La réaction ne tarda pas : le président de l’OM, Bernard Tapie, homme de poigne, vit dans cet acte une trahison, scellant ainsi le départ de Cantona vers les Girondins de Bordeaux.
Le destin aventureux de Cantona
Si son passage à Bordeaux fut relativement calme, celui à Montpellier fut intense et mouvementé, mêlé de tensions avec Jean-Claude Lemou, aboutissant à un incident où Cantona jeta ses crampons sur son coéquipier.
Pourtant, cette saison tumultueuse se termina par un triomphe en Coupe de France, un premier titre historique pour Montpellier qui marqua la carrière du joueur d’un souvenir positif.
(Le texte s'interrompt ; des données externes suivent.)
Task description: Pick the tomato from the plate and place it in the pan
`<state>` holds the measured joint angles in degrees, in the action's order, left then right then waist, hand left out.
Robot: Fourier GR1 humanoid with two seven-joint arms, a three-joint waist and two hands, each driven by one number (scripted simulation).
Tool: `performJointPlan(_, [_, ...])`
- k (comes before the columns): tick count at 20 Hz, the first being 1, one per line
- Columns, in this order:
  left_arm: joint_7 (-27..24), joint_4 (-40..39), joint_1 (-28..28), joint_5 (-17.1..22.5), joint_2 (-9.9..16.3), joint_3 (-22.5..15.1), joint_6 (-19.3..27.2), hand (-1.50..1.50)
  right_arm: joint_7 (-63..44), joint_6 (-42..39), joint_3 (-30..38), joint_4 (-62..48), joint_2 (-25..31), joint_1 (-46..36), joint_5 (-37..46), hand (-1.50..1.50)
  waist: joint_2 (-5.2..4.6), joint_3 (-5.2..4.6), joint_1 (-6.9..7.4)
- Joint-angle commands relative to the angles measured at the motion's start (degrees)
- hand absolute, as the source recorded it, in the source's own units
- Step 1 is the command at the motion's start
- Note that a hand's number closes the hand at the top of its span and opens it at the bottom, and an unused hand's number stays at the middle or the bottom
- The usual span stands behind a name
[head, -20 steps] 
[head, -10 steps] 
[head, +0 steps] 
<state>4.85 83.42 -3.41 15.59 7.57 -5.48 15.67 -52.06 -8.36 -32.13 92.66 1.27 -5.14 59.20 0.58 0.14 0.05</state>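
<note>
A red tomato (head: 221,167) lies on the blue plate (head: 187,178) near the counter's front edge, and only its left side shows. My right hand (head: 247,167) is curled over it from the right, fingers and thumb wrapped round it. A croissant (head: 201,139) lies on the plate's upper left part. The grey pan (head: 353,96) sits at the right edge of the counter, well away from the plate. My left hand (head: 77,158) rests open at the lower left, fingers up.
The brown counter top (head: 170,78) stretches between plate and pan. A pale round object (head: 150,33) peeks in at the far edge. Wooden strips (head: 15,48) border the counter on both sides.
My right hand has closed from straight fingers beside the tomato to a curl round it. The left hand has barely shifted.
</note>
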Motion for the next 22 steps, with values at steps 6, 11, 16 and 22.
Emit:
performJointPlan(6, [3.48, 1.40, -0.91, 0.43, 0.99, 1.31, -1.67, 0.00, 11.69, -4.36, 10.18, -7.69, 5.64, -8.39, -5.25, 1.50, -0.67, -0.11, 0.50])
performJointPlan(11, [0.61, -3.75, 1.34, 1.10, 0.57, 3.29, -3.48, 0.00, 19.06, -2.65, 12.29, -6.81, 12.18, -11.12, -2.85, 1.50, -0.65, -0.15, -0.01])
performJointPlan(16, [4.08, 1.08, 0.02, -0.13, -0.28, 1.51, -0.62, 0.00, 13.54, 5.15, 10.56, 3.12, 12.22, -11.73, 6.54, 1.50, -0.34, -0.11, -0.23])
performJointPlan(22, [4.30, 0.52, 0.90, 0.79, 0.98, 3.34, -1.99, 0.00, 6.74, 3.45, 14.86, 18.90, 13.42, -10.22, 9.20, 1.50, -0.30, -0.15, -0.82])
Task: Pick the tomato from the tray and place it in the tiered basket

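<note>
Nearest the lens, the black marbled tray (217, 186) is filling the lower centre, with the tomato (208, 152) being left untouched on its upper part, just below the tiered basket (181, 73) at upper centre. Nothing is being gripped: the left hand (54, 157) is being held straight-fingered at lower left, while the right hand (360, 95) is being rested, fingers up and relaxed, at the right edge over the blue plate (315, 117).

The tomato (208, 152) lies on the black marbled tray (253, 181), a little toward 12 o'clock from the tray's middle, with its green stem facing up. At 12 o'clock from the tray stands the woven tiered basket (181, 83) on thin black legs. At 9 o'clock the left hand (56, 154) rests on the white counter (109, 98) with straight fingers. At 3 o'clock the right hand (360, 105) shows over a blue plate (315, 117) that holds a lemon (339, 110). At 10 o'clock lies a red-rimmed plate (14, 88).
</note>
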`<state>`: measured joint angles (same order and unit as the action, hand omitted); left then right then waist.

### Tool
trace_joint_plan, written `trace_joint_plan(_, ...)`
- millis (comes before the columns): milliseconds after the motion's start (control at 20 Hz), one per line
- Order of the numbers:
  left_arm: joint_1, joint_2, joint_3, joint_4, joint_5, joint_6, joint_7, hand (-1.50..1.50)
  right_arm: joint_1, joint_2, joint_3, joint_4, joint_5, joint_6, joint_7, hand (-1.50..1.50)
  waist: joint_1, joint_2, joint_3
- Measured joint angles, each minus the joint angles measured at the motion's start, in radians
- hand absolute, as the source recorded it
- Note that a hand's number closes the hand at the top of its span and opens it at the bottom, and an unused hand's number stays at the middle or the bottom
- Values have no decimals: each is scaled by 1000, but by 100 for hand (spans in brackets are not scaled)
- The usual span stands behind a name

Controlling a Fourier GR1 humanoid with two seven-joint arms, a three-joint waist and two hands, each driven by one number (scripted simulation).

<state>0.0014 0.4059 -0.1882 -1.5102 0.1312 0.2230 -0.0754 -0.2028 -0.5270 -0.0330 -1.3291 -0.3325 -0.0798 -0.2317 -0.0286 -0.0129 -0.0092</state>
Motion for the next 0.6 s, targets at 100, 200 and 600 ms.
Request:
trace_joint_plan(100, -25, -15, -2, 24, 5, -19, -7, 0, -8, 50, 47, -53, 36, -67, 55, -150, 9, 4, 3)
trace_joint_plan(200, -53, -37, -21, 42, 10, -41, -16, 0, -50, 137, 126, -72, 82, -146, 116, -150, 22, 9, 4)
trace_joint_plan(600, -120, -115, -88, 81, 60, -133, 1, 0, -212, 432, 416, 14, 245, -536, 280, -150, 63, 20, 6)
Cantona, malgré ses écarts, restait une figure incontournable du football français.
Un retour en bleu et de nouveaux défis
Le chapitre suivant de la carrière de Cantona se déroula sous le maillot bleu de l’équipe de France. De retour en grâce sous Michel Platini, il s’illustra lors des qualifications pour l’Euro 1992. Pourtant, sa relation avec Platini demeura tendue, ponctuée d’épisodes houleux comme lors de son remplacement en Islande, qui faillit compromettre son avenir en sélection.
En parallèle, son second passage à Marseille se solda par une impasse : un désaccord avec Raymond Goethals et une opposition présumée aux méthodes controversées de Bernard Tapie l’exclurent définitivement du projet marseillais.
Le dernier acte en france
C’est finalement à Nîmes que Cantona vécut son dernier épisode français. Recruté par Michel Mézy, il espérait retrouver la sérénité. Mais lors d’un match contre Saint-Étienne, une nouvelle déception se transforma en éclat de colère. Sanctionné de quatre matchs pour avoir jeté le ballon sur l’arbitre, puis de deux mois pour avoir insulté la commission de discipline, il annonça sa retraite anticipée. Cette décision marquante précéda son départ pour l’Angleterre, point de départ d’une carrière légendaire outre-Manche.
…mon avis sur Eric Cantona
Au-delà des scandales et des frictions, il est indéniable qu’Eric Cantona fut un joueur d’exception, dont l’impact sur le football français est encore aujourd’hui discuté. Sa carrière, bien que ponctuée de moments de tension et d’instabilité, révèle un homme passionné, parfois incompris, qui s’affirma au gré de ses convictions et de son franc-parler. En le condamnant pour ses excès, oublions-nous parfois ce qu’il apporta de grandiose à ce sport ? Sa capacité à transcender un match, sa créativité sans limite, sont des qualités qui pourraient être mis en avant plus souvent.
Cantona, personnage clivant s’il en est, mérite d’être vu pour ce qu’il fut : un artiste sur le terrain, avec tous les caprices et les élans de ceux que la passion consume. Avons-nous réellement trouvé, en lui jetant la pierre, les réponses à ses éclats ? Ou devrions-nous plutôt saluer un homme qui, à sa manière, incarna l’âme rebelle du football français? Ma conviction penche pour la seconde option. Ses erreurs ne devraient pas faire oublier l’impact colossal de son passage en ligue française.